The song is classified as a pop rock ballad that features a subtle build to guide the song's melodic vocals. It is composed in the key of G Major, with the tempo of 74 beats per minute by the producer J-DUB and Donghae.

Donghae and J-DUB were credited as the co-lyricist, it was written during the former's mandatory military service and he said he wasn't planning for the song to be a title track. Member Eunhyuk was involved in writing the rap lyrics. He described the song as a retrospective track that evokes the maturity of Super Junior who were already in their second decade in the K-pop industry. Eunhyuk enjoyed his melodic and straightforward lyrics.

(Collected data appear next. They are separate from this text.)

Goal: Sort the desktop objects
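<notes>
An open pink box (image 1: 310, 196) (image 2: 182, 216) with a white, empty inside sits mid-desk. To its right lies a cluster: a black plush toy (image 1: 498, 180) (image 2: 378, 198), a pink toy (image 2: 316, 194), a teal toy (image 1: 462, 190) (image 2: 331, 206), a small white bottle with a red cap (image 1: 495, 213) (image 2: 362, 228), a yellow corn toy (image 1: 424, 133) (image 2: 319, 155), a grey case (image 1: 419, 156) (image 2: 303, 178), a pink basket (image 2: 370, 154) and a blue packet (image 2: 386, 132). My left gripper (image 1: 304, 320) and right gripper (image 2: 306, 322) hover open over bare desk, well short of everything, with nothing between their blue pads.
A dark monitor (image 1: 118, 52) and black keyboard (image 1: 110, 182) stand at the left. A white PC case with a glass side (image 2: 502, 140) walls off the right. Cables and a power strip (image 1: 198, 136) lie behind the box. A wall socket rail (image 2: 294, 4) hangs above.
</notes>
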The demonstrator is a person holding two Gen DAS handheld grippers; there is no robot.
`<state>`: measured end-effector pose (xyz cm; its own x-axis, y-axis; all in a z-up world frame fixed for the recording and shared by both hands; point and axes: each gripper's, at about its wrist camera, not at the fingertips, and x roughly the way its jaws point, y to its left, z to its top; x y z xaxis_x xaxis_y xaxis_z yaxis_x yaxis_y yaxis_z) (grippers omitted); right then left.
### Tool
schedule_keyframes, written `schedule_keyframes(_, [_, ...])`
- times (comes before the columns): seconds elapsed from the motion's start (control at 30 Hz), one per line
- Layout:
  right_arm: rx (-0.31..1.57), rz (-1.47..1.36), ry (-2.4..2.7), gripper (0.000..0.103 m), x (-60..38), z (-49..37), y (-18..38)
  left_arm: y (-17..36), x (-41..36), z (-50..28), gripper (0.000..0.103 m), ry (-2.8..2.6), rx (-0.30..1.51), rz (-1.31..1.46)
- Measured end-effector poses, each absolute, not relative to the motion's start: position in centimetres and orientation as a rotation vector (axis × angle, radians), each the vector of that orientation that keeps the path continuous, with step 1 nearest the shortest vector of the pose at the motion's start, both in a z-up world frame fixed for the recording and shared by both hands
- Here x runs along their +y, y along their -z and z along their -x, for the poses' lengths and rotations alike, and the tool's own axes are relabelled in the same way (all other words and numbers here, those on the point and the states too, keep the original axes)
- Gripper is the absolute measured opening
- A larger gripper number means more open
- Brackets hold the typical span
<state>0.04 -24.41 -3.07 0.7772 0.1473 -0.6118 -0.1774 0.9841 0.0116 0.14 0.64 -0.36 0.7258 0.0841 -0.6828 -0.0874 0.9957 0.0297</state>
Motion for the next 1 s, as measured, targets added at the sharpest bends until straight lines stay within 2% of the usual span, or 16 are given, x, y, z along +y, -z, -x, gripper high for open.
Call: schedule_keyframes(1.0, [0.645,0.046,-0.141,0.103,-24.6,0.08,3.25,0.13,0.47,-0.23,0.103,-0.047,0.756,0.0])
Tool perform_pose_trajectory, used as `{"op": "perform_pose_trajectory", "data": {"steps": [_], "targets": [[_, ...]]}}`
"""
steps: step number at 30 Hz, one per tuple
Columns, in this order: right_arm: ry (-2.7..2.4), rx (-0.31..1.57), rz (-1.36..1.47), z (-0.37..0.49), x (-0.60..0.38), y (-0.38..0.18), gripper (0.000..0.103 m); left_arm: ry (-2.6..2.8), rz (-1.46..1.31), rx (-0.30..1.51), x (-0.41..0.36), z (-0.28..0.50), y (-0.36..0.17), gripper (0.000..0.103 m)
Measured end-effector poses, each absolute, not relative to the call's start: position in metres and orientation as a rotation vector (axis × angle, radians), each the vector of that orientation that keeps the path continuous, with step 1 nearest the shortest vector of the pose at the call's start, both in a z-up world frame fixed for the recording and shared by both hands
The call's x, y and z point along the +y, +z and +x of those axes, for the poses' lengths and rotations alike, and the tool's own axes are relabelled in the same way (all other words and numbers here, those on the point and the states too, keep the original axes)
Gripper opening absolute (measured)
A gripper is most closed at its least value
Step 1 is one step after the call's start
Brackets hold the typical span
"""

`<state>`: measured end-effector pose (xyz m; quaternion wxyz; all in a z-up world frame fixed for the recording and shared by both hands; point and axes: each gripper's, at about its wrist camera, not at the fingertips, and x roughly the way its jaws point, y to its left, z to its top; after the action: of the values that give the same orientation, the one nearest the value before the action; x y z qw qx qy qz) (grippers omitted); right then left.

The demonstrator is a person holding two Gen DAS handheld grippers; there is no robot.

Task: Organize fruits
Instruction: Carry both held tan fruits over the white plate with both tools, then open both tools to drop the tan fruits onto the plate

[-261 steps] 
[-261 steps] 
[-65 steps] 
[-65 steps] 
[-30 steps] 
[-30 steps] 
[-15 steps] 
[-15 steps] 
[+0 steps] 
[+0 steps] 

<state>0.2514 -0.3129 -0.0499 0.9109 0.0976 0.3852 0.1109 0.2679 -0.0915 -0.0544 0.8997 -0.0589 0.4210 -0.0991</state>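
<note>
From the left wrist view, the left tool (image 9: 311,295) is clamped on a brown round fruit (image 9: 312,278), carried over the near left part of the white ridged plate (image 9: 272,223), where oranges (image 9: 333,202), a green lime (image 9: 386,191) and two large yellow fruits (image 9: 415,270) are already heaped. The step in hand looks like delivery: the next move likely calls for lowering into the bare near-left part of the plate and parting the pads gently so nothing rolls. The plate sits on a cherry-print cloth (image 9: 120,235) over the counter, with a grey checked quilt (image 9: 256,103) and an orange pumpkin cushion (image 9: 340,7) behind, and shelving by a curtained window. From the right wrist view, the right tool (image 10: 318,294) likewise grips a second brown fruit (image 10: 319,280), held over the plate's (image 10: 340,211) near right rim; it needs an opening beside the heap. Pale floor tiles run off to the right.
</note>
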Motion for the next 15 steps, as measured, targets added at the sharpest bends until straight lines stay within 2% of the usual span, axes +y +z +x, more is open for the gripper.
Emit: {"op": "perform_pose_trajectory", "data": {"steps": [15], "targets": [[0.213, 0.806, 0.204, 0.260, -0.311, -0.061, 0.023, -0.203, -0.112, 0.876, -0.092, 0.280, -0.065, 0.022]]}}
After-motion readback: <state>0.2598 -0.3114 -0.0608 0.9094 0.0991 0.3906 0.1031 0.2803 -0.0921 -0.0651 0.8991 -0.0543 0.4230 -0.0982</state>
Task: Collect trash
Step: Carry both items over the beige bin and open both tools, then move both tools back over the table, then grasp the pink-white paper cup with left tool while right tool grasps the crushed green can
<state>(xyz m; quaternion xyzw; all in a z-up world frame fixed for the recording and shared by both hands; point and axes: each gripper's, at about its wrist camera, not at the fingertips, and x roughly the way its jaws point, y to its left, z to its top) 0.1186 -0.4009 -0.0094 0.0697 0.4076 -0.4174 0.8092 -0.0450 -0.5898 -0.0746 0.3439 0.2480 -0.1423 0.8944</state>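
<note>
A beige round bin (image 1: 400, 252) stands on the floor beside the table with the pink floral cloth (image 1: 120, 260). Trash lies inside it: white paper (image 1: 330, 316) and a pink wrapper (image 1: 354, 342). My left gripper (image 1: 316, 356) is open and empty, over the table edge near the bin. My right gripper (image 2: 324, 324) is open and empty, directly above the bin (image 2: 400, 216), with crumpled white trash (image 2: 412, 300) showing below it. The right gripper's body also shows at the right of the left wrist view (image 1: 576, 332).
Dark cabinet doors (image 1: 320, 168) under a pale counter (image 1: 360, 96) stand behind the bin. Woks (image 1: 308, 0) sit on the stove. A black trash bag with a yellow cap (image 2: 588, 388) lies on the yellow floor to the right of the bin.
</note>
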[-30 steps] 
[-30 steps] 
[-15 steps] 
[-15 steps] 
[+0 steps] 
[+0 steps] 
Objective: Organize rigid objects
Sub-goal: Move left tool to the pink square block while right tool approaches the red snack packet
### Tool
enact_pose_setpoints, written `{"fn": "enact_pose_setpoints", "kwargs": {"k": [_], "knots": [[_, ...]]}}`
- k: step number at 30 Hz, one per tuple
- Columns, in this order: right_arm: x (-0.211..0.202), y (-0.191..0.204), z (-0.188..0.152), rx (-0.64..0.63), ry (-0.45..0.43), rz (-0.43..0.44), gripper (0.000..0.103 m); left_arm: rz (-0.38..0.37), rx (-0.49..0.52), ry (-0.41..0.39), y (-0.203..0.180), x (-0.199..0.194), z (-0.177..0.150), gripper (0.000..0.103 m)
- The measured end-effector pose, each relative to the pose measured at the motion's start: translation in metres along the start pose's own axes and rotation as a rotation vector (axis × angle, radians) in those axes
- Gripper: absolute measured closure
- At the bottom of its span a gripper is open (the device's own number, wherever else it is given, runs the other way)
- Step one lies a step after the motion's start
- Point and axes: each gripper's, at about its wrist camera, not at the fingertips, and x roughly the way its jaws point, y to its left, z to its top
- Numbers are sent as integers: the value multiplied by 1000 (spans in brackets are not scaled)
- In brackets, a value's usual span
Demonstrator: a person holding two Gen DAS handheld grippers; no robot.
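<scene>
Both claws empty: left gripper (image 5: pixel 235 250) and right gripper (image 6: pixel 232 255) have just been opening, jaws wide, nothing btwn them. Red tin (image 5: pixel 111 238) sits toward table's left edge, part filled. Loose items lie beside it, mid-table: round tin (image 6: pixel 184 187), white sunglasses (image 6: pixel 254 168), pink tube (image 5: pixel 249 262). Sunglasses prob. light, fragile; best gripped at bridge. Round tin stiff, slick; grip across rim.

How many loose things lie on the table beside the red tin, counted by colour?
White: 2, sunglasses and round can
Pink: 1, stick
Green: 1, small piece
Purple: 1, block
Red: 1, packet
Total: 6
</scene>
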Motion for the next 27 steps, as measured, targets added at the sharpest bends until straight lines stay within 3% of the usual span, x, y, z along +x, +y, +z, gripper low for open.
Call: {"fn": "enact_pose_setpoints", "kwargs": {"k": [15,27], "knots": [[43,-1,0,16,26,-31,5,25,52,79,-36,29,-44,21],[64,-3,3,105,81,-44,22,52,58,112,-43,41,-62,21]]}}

Heechul was surprised at Donghae's dedication and his ability to lead the team well during the recording. During Yesung's recording episode, he commented that Donghae's music style is based on analogy and requested that the former to squeeze out his vocal power.

==Music video==
The teaser clip for the music video was released on social media two hours before the full music video release. The music video was uploaded on the midnight of October 31.

==Live performance==
The song was performed live for the first time on Mnet's M Countdown on November 9. Followed by a performance on Inkigayo on November 12. On the 20th, the group performed the song on CJ O Shopping program, Super Market, fulfilling their pledge of hosting a home shopping show if the album sold over 200,000 copies.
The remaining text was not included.